そして、物語の醍醐味の一つが主人公の成長や考え方の変化であるように、成長の跡が日記という物語に読み応えを与えるのです。

その当時の自分でないと表現できない言葉たち

日記を読み返して、当時の文章力の乏しさに呆れることもあるかもしれませんが、逆にその当時でなければ書けないような瑞々しい言葉もあります。僕が中学生の頃宿題で書いていた日記を読み返してみたら、こんなことを書いた日がありました。
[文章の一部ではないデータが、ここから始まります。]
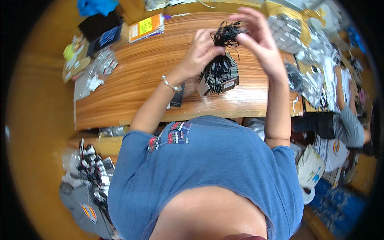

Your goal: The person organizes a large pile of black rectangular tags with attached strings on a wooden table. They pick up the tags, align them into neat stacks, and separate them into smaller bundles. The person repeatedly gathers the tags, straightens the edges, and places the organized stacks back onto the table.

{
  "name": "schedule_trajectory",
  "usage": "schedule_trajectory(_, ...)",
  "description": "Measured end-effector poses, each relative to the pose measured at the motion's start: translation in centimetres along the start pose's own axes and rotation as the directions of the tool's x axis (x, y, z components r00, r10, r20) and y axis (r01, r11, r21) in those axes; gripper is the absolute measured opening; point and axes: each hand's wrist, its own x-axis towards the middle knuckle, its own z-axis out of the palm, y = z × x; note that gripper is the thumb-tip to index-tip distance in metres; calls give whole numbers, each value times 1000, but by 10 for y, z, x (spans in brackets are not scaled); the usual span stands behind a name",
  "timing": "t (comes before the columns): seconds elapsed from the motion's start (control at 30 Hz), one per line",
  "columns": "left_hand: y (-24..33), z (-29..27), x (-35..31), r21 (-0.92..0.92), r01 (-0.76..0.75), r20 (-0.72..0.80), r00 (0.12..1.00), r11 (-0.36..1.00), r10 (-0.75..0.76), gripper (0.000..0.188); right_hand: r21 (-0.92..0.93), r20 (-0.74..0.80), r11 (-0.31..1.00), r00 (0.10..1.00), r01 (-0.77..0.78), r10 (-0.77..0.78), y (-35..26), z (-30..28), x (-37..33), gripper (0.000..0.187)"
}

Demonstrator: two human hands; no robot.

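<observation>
A thick bunch of black hang tags (231, 69) hangs fanned out above the wooden table, some edges and a pale label showing. Their black strings (227, 33) are gathered together, with loose loops sticking up at the top. My left hand (201, 51) is closed round the gathered strings, its thumb across them. To the right, my right hand (262, 44) has its fingers apart and curved. Its thumb tip is beside the string loops; whether it touches them I cannot tell. On the table near my left wrist lies a flat black card (178, 96).
At the far left of the table (132, 80) are orange-covered papers (147, 28), a dark open box (105, 35) and clear plastic bags (105, 64). Wrapped packs (285, 34) stand at the back right. Another person (348, 124) is at the right, near more plastic bags.
</observation>
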Motion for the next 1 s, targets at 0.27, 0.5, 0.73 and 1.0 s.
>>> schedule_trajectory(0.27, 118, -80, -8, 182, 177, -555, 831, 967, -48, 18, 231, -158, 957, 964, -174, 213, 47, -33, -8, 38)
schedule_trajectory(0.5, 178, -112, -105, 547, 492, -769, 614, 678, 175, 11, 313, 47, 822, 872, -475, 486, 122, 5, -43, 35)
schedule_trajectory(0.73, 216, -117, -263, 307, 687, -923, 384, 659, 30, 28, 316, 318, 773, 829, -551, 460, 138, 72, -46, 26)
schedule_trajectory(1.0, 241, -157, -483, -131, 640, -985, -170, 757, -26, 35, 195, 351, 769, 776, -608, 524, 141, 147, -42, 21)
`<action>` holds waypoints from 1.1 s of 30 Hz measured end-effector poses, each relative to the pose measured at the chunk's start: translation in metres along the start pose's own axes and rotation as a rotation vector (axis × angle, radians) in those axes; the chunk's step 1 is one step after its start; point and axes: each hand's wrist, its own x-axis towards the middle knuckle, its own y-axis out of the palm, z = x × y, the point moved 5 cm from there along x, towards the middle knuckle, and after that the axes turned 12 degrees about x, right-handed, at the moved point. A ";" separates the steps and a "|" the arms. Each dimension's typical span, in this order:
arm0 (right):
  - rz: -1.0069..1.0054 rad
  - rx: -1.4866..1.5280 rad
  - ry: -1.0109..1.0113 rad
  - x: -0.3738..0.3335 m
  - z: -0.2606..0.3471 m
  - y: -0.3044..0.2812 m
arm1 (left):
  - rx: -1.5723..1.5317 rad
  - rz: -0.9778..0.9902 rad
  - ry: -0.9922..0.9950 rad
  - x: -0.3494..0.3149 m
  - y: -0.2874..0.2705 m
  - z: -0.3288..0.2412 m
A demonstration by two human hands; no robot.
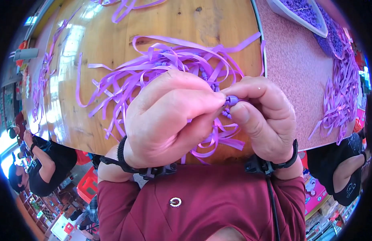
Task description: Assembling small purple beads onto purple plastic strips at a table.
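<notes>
Over the table's near edge, both my hands meet just above a loose pile of purple ribbons (194, 60). Between thumb and forefinger, my right hand (270, 116) pinches a small glossy purple plastic cap (232, 100), rounded like a bell. My left hand (170, 116) is closed in a pinch right beside the cap's left end; what its fingertips hold is hidden by them. Small purple plastic pieces (226, 113) hang or lie just below the cap, and others show among the ribbons.
A white tub (320, 30) of small purple pieces stands at the far right, beside another ribbon heap (341, 92) on a pink surface. More ribbons lie at the wooden table's (109, 36) far and left edges. People (43, 160) sit at both sides; a red stool (87, 184) is lower left.
</notes>
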 end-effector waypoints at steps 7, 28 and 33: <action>-0.102 0.012 0.013 -0.001 -0.004 -0.001 | -0.010 -0.017 0.030 -0.003 0.001 -0.005; -0.021 -0.473 -0.255 0.002 0.011 0.001 | 0.170 0.039 0.015 -0.003 0.004 -0.001; -0.004 -0.505 -0.261 0.004 0.012 0.001 | 0.411 -0.027 0.296 -0.010 0.004 -0.009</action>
昨日の合宿は午前中に終わり、そこから直で祖父母宅へ行き、今日はそこで夏休みらしくダラダラして、合宿の疲れを取りました。でも、全部疲れを取りきれなかったので締めに鼻血を出しました。寝ている間に布団が殺人現場っぽくなりました。体の血が全部抜けました。なんちゃって

うわぁ…今の自分では絶対書けない文章だ…笑

生々しい出来事や豊かな想像力は、感情に熱を持っているその時でなければ言葉にすることができないのです。感性あふれる子どもの文章は大人になってからは書けないし、おそらく今24歳として書いているこの文章の空気感も、歳をとってから同じように書けるわけではないと思います。日記は、その時々の一番熱がこもった文章が積み重ねられていく面白さもあるのです。自分の人生を総棚卸しして再現できるものではないのです。

続きを読みたいから、日記を書き続ける

今少しずつ積み重ねている日記も、何を書いたか忘れた何年後かに読み返すことになります。もしネガティブなことが書かれていたとしても、未来の自分が「こんなことで悩んでたんだ笑」「あの頃だからこその悩みだよなぁ…」と感慨深く読んでくれると思いませんか?そう思うと、連載小説を待っている未来の読者(自分)のために、今日も日記の執筆をしたくなるのです。自分の人生をかけた壮大な物語を一生かけて書き、同時に壮大な物語の唯一の読者として、一生日記のファンであり続けるのです。

人生のパートナーとして、一緒に歩んでいく

僕は日記のことを、人生を一緒に歩むもう一人の自分だと思っています。嬉しかったことや悲しかったことをもう一人の自分と分かち合います。今後やっていきたいことや将来に対する不安も、もう一人の自分と相談して進むべき道を決めていきます。時々もう一人の自分と懐かしい話をしながら、小説を楽しみます。

僕は最期を迎える時、何百冊もの日記に囲まれて、エピローグを迎えたいと思っています。